The physical scars from 47 years ago remain in many cities: commercial life in Chicago’s West Side never returned; in Detroit the fires never properly went out; in Washington, H Street is still grinding through the process of regeneration.
In Baltimore, not only was the local economic base shattered in 1968, but the people who remained were caught between rock-bottom housing values and sky-high insurance rates. In 2012 it was estimated that the city had almost 47,000 vacant houses; entire blocks boarded up and simply rotting away.
HBO’s highly praised crime drama The Wire (which ended in 2008) portrayed Baltimore as a city without hope. Its characters had ambitions, certainly, but the show never suggested that the social ecosystem of the city could be changed. That view reinforced the perception of the city’s poor as either helpless victims or irredeemable savages (depending on your political bent), but it didn’t begin to tell the whole story about Baltimore, its genuine economic strides over the past decade or its various initiatives to rebuild communities and improve living conditions.
This is the other reason why ascribing class tensions to the Freddie Gray riot can only be the start of an investigation into the city, rather than its conclusion. Baltimore is made up of multiple narratives, some of them contradictory and confusing, and all of them interconnected.
One narrative popular with conservative commentators is the obvious imbalance of the city’s political machinery. Baltimore is a one-party city, with all the inertia and dependency-building that implies. The Democrats have been in control for more than 40 years, overseeing middle-class flight, high crime (with a murder rate eight times higher than New York’s) and a rising tax bill.
Another narrative is about the loss of living-wage jobs, especially in manufacturing, that has happened regardless of the riots. Their place has been taken by low-wage service jobs, which come without benefits or sick leave and don’t even allow a single parent to provide for his or her family. According to one estimate, black workers make up more than 70% of these below poverty-level jobs. The one sector that is growing in Baltimore, Stem — science, technology, engineering and maths — has no use for people who barely finished high school.
Finally, though, there have to be solutions to Baltimore’s ills, as well as narratives about how they came to be. They can be found. One lies in remarkable research that was published last year called the Beginning School Study. In 1982, sociologists began a continuing study following around 800 first-graders (six-year-olds) from a mixture of poor and middle-class Baltimore neighbourhoods.

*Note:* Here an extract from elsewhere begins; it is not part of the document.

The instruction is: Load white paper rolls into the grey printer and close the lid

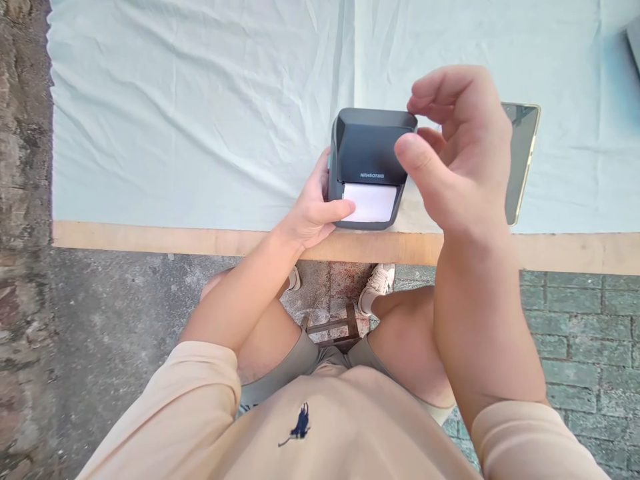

Among the depressing statistics about how many ended up dead, or in jail, or as drug addicts, or single parents, are also some vital lessons about what had failed these children and what could have helped. Not surprisingly, family stability was key. So was education. The difference between the poor and middle-class children lies not only in the quality of education but in its quantity. Although it is not what the teaching unions want to hear, the study showed that it was the extra hours beyond the official school day — summer school, afterschool, early school — that offered the greatest protection and help to disadvantaged children.
It is an uncomplicated remedy, rather like helping black residents in Ferguson to register to vote, that holds the promise of a radically different future for Baltimore. The question right now is, when the shouting in Sandtown-Winchester stops, will the city be ready to listen?